Consolamentum has been quite properly acclaimed as one of the doom albums of this, or any other, year. While its many attributes are quite rightly held aloft as shining lights of doom at its absolute finest, it still doesn’t prepare you for the sheer impact of The Wounded Kings live.
Guitarist Steve Mills is the flame that warms The Wounded Kings’ ingredients. Great sweeping swathes of unparalleled emotion encapsulated in haunting songs that tremble with sincerity and sorcery. Steve must have felt happier than a lottery winner the day he finally found his new singer in Sharie Newland. Sharie has such a visceral stage presence and poise that after Steve had conducted the auditions – once former singer George Birch decided to leave – there was no need for a recount.
Consolamentum is The Wounded Kings’ second album with Sharie and while the 2011 release In the Chapel of the Black Hand, is a dark delight with four mesmeric songs, this year’s follow-up elevates the Kings to the very peak of the doom tree. And so opening with the album’s first, and longest, track ‘Gnosis’ The Wounded Kings treated the Asylum crowd to an hour or so of majestic hypnotic doom during which the members of the band did not so much as utter a word to the assembled throng. Instead they immersed themselves in some transcendental therapy during which the bleakness and coldness of the moors were transmitted to a small Birmingham venue.

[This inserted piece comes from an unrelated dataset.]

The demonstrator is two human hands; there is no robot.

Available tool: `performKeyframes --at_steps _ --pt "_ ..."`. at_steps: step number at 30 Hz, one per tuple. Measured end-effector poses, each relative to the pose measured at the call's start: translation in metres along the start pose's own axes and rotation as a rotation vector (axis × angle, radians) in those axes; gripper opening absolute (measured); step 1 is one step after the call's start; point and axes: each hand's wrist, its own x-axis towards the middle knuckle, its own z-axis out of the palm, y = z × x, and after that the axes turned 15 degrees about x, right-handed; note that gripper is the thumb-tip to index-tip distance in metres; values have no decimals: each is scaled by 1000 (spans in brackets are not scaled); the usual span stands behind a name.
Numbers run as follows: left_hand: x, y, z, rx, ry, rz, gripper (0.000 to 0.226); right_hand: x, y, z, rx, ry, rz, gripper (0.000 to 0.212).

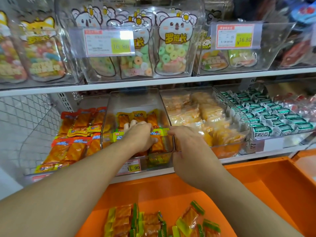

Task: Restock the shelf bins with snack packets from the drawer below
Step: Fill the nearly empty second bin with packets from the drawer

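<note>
The clear middle bin (138, 106) on the lower shelf (239, 159) is being filled with yellow-topped snack packets (136, 117), laid in rows so that the printed ends face forward and the stock can be read through the transparent front. The bin is tilted toward the aisle, which appears meant to let packets slide to the front and be reached easily.

The left hand (140, 135) is reached well into the bin, palm down, with the fingers curled over the packets near the middle; whether a packet is truly pinched or only pressed flat cannot be told, since the fingertips are hidden under the hand. The right hand (186, 139) is laid at the bin's right front corner — its fingers extended and resting against the wall beside a green-and-yellow packet end (165, 131), probably to steady the bin while the rows are straightened.

More packets of the same kind (153, 223) are lying loose in the orange drawer (256, 185) pulled out below the shelf, so the restocking is judged to be only partly done. Red-topped packets (77, 134) are stacked in the bin to the left, pale orange packets (196, 117) in the bin to the right — each sort kept to its own compartment.
</note>
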Motion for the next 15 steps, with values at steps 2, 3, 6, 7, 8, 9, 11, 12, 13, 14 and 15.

‘Gnosis’ is a meandering 13 minutes of such morose denseness you almost need x-ray specs to peer through the gloom. Its crescendo building intro is heavier than a traction engine and moves at roughly the same speed, slowly. With Sharie waiting to play her part the rhythm duo of Steve and Alex gradually heighten the tension at an almost unbearable slowness with Jim’s patient bass contributions’ topped off by Myke’s methodical pounding of the drums.
When the rumbling riffs start to spiral ever higher you know Sharie is about to enter the fray and when she does it is with an unnerving vocal style that trembles with deceptive power tinged with darkness around the edges. With the cry of ‘I saw the Devil he made my shadows flesh’ you almost had to glance over your shoulder just to make sure the fire breathing cloven hoofed swineherd had not just climbed the Asylum stairs to join the party.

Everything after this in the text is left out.